- Date: 22–28 May
- Edition: 2nd
- Category: WTA Tier III
- Draw: 30S / 16D
- Prize money: $200,000
- Surface: Clay / outdoor
- Location: Istanbul, Turkey

Champions

Singles
- Shahar Pe'er

Doubles
- Alona Bondarenko / Anastasiya Yakimova
| İstanbul Cup |

= 2006 İstanbul Cup =

The 2006 İstanbul Cup was a women's tennis tournament played on outdoor clay courts. It was the second edition of the İstanbul Cup, and part of the WTA Tier III tournaments of the 2006 WTA Tour. It was held in Istanbul from 22 May through 28 May 2006. Fourth-seeded Shahar Pe'er won the singles title.

==Finals==
===Singles===

ISR Shahar Pe'er defeated RUS Anastasia Myskina, 1–6, 6–3, 7–6^{(7–3)}
- It was Pe'er's 3rd and last singles title of the year and the 3rd of her career.

===Doubles===

UKR Alona Bondarenko / Anastasiya Yakimova defeated IND Sania Mirza / AUS Alicia Molik, 6–2, 6–4
- It was the 1st doubles title for both Bondarenko and Yakimova in their respective careers.

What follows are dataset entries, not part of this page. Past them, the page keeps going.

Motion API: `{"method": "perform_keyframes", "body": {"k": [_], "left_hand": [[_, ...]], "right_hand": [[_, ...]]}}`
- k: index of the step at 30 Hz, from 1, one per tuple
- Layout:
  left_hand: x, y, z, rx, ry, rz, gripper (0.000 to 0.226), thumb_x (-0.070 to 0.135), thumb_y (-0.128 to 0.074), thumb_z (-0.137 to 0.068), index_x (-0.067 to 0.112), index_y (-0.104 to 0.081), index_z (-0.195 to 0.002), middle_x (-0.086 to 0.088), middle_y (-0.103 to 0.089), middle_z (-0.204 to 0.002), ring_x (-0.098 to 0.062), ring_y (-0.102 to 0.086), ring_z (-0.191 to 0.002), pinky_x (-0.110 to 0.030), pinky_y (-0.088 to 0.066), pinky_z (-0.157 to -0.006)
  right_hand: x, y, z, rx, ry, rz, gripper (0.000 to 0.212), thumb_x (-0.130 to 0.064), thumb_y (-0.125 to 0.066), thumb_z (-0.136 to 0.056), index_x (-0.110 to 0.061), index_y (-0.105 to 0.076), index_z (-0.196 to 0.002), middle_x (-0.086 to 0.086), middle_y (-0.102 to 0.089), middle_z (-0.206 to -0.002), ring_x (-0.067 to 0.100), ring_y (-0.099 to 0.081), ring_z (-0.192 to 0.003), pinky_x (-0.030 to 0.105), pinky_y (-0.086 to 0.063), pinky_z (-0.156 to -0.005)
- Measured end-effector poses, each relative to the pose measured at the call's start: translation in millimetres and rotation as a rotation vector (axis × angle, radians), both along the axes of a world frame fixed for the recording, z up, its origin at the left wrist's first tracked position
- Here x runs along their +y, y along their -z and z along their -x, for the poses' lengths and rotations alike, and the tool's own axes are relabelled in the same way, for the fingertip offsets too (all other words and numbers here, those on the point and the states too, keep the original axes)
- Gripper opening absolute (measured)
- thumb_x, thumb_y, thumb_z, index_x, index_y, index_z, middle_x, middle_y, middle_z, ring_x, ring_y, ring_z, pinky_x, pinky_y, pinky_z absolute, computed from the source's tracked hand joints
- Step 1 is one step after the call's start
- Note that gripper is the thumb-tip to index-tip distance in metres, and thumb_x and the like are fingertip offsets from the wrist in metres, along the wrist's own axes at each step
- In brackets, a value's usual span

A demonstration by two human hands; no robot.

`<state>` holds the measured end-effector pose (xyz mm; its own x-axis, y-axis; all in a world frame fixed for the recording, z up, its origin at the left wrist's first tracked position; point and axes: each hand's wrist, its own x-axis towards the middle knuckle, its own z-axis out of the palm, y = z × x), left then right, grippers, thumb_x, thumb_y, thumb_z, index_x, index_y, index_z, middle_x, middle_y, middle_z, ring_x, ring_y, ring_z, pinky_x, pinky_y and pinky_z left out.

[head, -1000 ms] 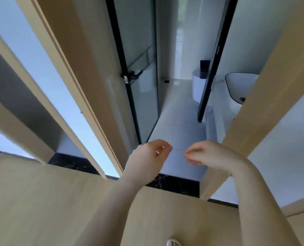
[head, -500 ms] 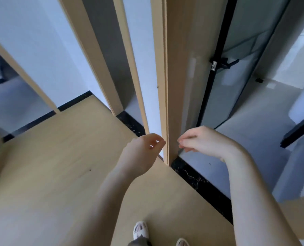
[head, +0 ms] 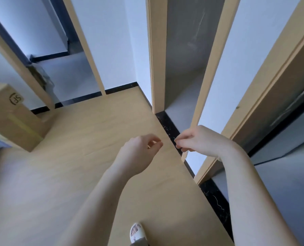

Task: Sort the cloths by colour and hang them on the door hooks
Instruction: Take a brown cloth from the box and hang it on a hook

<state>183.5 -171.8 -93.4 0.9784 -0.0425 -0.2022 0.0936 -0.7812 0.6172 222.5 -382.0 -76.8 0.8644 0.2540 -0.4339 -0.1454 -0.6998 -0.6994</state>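
The person's two bare forearms reached forward over a pale wooden floor. The left hand was held above the floor's right part, its fingers curled in and the thumb and forefinger almost meeting, with nothing between them. The right hand was held just beside it, apart by a narrow gap, over the floor's right edge. Its fingertips were bunched together against the thumb, and nothing could be seen in that pinch either. The cloths and the door hooks were outside the view, so their places could not be told.

A black speckled threshold strip ran along the right edge of the wooden floor, with a grey floor beyond it. A tan door frame post stood at the far end of the strip, and a second post rose behind the right hand. At the far right stood a dark glass door with a long handle.

A cardboard box with a round printed mark sat at the floor's left edge. A foot in a white slipper showed at the floor's near edge.
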Motion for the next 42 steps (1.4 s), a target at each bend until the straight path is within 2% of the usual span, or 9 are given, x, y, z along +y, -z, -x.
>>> {"method": "perform_keyframes", "body": {"k": [7, 12, 18, 28, 33, 42], "left_hand": [[108.0, 4.2, -53.6, 0.003, -0.083, -0.011, 0.021, 0.052, -0.054, -0.099, 0.042, -0.067, -0.113, 0.019, -0.065, -0.099, -0.012, -0.064, -0.092, -0.038, -0.056, -0.088], [179.1, 2.2, -76.5, 0.004, -0.157, -0.031, 0.022, 0.052, -0.053, -0.1, 0.041, -0.066, -0.115, 0.018, -0.065, -0.1, -0.012, -0.064, -0.095, -0.038, -0.056, -0.089], [244.6, 5.0, -90.3, -0.003, -0.283, -0.015, 0.021, 0.051, -0.053, -0.1, 0.041, -0.066, -0.114, 0.019, -0.065, -0.097, -0.013, -0.067, -0.092, -0.038, -0.056, -0.089], [311.8, 17.9, -135.0, 0.013, -0.469, -0.026, 0.025, 0.05, -0.054, -0.1, 0.039, -0.067, -0.117, 0.016, -0.066, -0.102, -0.015, -0.065, -0.098, -0.039, -0.054, -0.091], [338.0, 12.7, -190.2, 0.015, -0.548, -0.034, 0.026, 0.05, -0.053, -0.101, 0.038, -0.067, -0.119, 0.019, -0.062, -0.096, -0.016, -0.064, -0.096, -0.038, -0.056, -0.088], [372.7, 3.4, -288.1, 0.025, -0.664, -0.052, 0.028, 0.051, -0.051, -0.101, 0.038, -0.066, -0.12, 0.015, -0.063, -0.102, -0.015, -0.063, -0.097, -0.038, -0.056, -0.088]], "right_hand": [[111.0, 2.3, -73.4, -0.012, -0.101, 0.006, 0.012, -0.035, -0.065, -0.091, -0.034, -0.077, -0.091, -0.016, -0.077, -0.094, 0.002, -0.072, -0.092, 0.039, -0.054, -0.101], [185.7, 1.4, -115.1, -0.023, -0.179, 0.016, 0.013, -0.045, -0.064, -0.086, -0.039, -0.076, -0.09, -0.016, -0.077, -0.093, 0.007, -0.071, -0.098, 0.041, -0.054, -0.1], [265.8, 3.3, -150.7, -0.018, -0.322, 0.012, 0.012, -0.036, -0.065, -0.093, -0.031, -0.076, -0.096, -0.014, -0.078, -0.094, 0.002, -0.073, -0.091, 0.042, -0.056, -0.099], [370.8, 15.8, -227.9, 0.018, -0.574, 0.045, 0.012, -0.035, -0.064, -0.093, -0.031, -0.076, -0.093, -0.018, -0.076, -0.091, -0.003, -0.072, -0.085, 0.04, -0.055, -0.1], [412.2, 16.0, -299.1, -0.001, -0.653, 0.048, 0.013, -0.035, -0.064, -0.092, -0.031, -0.076, -0.093, -0.016, -0.077, -0.091, 0.0, -0.072, -0.087, 0.041, -0.055, -0.099], [471.2, 13.8, -413.2, -0.025, -0.769, 0.079, 0.017, -0.037, -0.062, -0.093, -0.03, -0.077, -0.089, -0.014, -0.077, -0.092, 0.003, -0.071, -0.091, 0.04, -0.055, -0.097]]}}
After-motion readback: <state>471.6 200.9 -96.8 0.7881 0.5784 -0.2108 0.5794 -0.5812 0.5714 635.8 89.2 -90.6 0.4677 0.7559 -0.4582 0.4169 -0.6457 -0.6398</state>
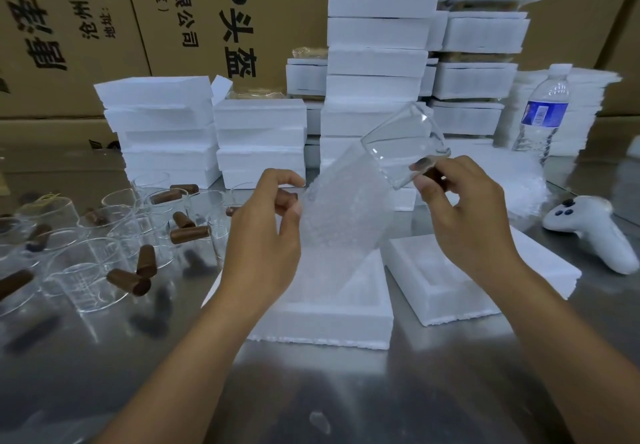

==Points and prize money==
===Point distribution===

| Event | W | F | SF | QF | Round of 16 | Round of 32 | Q | Q3 | Q2 | Q1 |
| Singles | 120 | 85 | 55 | 30 | 16 | 1 | 7.25 | 3.75 | 2.25 | 1 |
| Doubles | 1 | — | 7.5 | — | — | — |

===Prize money===

| Event | W | F | SF | QF | Round of 16 | Round of 32 | Q3 | Q2 | Q1 |
| Singles | $30,500 | $16,450 | $8,840 | $4,745 | $2,250 | $1,370 | $735 | $395 | $215 |
| Doubles * | $9,150 | $4,900 | $2,625 | $1,410 | $760 | — | — | — | — |

_{* per team}

==Singles main-draw entrants==
===Seeds===

| Country | Player | Rank^{1} | Seed |
|---|---|---|---|
| RUS | Anastasia Myskina | 13 | 1 |
| GER | Anna-Lena Grönefeld | 14 | 2 |
| RUS | Anna Chakvetadze | 27 | 3 |
| ISR | Shahar Pe'er | 32 | 4 |
| IND | Sania Mirza | 35 | 5 |
| COL | Catalina Castaño | 37 | 6 |
| ITA | Mara Santangelo | 40 | 7 |
| CRO | Jelena Kostanić | 53 | 8 |

^{1} Rankings as of 15 May 2006

===Other entrants===
The following players received wildcards into the singles main draw:
- RUS Irina Kotkina
- AUS Alicia Molik
- TUR İpek Şenoğlu

The following players received entry from the qualifying draw:
- AUT Tamira Paszek
- POL Urszula Radwańska
- SVK Magdaléna Rybáriková
- INA Angelique Widjaja

===Retirements===
- HUN Melinda Czink (gastroenteritis)
- GRE Eleni Daniilidou (left abdominal strain)
- RUS Irina Kotkina (right elbow inflammation)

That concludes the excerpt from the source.